* What is being asked
Repeat the listing below exactly from the line with "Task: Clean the" through its last line. Skip every picture.

━━━━━━

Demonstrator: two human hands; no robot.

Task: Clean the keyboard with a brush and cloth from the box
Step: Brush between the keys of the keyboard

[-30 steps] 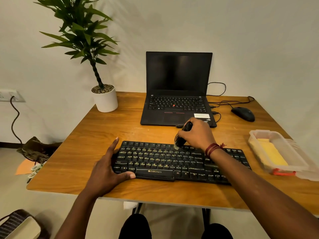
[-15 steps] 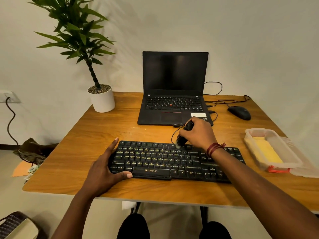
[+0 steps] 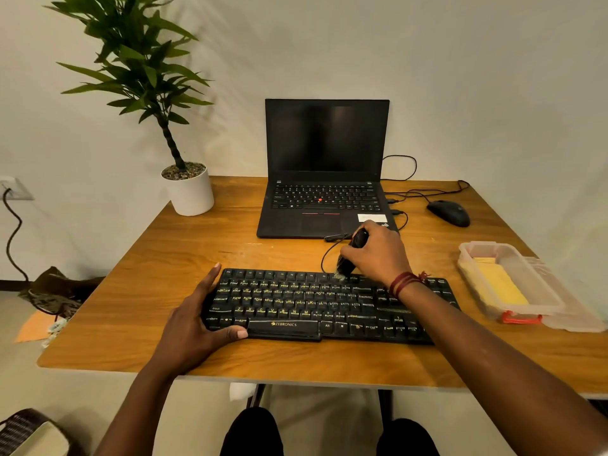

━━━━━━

* Response
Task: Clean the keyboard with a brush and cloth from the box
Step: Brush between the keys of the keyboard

[-30 steps] 
[-15 steps] 
[+0 steps] 

No other output belongs to this answer.